Trump Immigration Marcela Medina and her husband Enrique Corea of Venezuela react to seeing that their appointment was canceled on the U.S. Customs and Border Protection (CBP) One app, as they wait near the border crossing in Tijuana, Mexico on Monday, Jan. 20. 2025. (AP Photo/Gregory Bull) (Gregory Bull/AP)

WASHINGTON — (AP) — President Donald Trump signed executive orders Monday to beef up security at the southern border that began taking effect hours after he was inaugurated, making good on his defining political promise to crack down on immigration and marking another wild swing in White House policy on the divisive issue.

Some of the orders revive priorities from his first administration that his predecessor had rolled back, including forcing asylum-seekers to wait in Mexico and finishing the border wall. Others created sweeping new strategies, like an effort to end automatic citizenship for anyone born in America, pulling the military into border security and ending use of a Biden-era app used by nearly a million migrants to enter America.

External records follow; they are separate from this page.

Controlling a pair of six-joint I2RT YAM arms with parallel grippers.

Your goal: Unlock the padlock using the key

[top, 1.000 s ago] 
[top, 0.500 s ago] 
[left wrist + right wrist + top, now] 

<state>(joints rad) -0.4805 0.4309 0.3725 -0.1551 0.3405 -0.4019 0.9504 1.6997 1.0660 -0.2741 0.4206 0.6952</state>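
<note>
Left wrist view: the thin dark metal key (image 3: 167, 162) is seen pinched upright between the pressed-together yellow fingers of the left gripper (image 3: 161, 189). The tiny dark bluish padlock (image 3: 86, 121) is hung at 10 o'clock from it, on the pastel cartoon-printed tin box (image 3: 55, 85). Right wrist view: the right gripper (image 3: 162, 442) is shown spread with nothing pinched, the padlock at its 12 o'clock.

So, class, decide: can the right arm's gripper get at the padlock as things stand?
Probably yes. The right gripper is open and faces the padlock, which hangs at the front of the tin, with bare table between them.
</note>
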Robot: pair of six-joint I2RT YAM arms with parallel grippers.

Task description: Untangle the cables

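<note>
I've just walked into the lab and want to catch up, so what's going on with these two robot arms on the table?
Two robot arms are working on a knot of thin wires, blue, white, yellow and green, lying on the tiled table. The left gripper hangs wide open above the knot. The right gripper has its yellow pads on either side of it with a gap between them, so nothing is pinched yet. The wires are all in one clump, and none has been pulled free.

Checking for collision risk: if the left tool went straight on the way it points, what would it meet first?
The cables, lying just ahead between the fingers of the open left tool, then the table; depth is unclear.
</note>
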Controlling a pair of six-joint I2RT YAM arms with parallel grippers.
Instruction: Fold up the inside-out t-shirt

Actual execution of such a far-reaching immigration agenda is certain to face legal and logistical challenges. And few details have been released so far.

But in a concrete sign of how the changes were already playing out, migrants who had appointments to enter the U.S. using the CBP One app saw them canceled minutes after Trump was sworn in, and Mexico agreed to allow people seeking U.S. asylum to remain south of the American border while their court cases play out.

"I will declare a national emergency at our southern border. All illegal entry will immediately be halted, and we will begin the process of returning millions and millions of criminal aliens back to the places in which they came," Trump said in his inauguration speech to thunderous applause.

The CBP One app disappears

The online lottery system gave appointments to 1,450 people a day at eight border crossings to enter on "parole," which Joe Biden used more than any president.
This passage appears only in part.